The rink is vibrating before the puck even drops. Packed barn, rafters shaking, every fan in black and red howling for blood. The Reapers are loose in the tunnel, blades scraping concrete, shoulders tense, every man a fuse waiting to blow.

Elias is pacing like a caged animal, all lean muscle and jittery adrenaline, licking his mouthguard between his teeth, flipping his stick from hand to hand.

His curls are still damp from warmup, cheeks flushed, eyes fixed on the Maulers through the crack in the tunnel curtain.

The bruise on his knee hasn’t faded yet—yellow at the edges now, but I see how he shifts his weight, how he favors it slightly. He’s still hurting.

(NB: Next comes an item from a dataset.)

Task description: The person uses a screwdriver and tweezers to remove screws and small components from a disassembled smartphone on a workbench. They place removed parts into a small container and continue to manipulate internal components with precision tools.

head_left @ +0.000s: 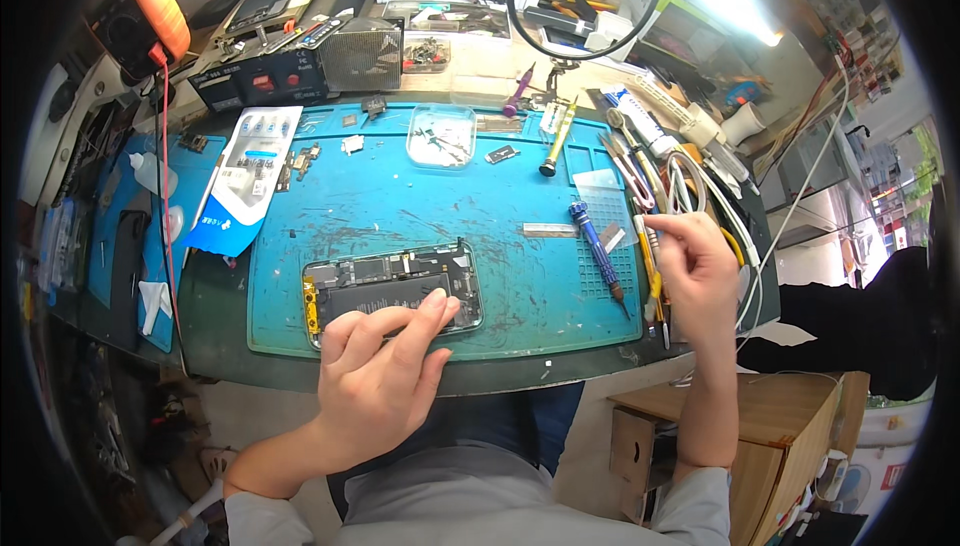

I told him to sit. He looked me dead in the eye and said, “Then bench your best chance at winning. I dare you.”

Goddamn brat.

I didn’t bench him. I’m not stupid. He’s the best center in the league right now.

Numbers don’t lie. He’s got the best faceoff stats, fastest pivot, tightest plus-minus in the playoffs.

Even Coach can’t argue anymore. Just muttered something about cursed knees and legacy runs and walked away to stress-smoke somewhere.

So Elias is where he belongs. Center line. Me on his left. Cole on his right. And the entire arena waiting for us to break something.

The Maulers skate out cocky, all swagger and sneers. Their captain—big, ugly and stupid enough to think he’s funny—glides past Elias with a smug grin and chirps, “Careful, rookie. That pretty little knee still holding up? Or you gonna cry for your boyfriend to kiss it better?”

Elias flashes a grin that makes my cock twitch and my fists curl. “Try me,” he taunts back, voice bright with murder. “I’ll bury you so deep in this ice your kids’ll be born shivering.”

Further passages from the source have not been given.